→ **Instructions to follow**
Calculate how many lines of the data hold "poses". The answer consists of that number only.

The data Block Start

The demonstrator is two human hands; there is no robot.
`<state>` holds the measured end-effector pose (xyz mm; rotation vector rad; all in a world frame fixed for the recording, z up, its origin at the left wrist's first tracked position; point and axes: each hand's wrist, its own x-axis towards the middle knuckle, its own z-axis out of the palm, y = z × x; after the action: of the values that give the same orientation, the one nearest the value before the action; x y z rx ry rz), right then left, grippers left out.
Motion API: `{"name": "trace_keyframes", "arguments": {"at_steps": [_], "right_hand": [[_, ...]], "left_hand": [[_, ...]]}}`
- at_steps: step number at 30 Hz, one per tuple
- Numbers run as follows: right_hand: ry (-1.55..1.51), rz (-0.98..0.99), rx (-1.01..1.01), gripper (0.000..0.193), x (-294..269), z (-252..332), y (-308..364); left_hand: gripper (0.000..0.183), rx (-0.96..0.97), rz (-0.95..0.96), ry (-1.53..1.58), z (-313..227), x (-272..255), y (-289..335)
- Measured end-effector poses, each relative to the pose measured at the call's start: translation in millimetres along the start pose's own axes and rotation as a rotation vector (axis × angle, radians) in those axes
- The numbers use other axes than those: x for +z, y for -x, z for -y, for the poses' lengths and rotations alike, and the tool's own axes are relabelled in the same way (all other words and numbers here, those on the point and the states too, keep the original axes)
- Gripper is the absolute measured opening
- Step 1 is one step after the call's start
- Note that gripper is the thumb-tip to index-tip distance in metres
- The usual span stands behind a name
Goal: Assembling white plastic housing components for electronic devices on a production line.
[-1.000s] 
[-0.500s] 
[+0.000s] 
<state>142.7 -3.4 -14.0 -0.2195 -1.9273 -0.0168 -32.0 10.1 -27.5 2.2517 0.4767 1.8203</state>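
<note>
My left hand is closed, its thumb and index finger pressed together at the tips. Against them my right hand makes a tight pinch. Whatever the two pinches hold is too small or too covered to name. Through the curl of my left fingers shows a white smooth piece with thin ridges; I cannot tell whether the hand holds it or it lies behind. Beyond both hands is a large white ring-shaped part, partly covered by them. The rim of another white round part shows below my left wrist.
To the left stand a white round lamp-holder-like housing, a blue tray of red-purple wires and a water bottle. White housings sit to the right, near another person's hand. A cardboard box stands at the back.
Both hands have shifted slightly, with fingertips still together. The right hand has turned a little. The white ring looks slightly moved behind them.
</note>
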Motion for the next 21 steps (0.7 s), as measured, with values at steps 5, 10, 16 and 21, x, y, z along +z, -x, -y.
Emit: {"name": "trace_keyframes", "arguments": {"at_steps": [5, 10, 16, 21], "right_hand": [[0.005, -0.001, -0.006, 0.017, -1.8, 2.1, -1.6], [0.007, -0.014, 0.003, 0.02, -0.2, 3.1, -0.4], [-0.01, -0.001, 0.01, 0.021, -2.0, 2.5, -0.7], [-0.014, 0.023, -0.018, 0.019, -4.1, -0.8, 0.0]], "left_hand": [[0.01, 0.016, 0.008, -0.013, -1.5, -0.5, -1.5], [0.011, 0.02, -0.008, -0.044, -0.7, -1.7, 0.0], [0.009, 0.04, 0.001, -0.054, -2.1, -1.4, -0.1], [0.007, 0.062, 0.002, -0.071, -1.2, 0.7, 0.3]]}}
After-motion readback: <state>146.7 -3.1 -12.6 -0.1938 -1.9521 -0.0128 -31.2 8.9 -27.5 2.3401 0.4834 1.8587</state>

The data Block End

→ **Response**
2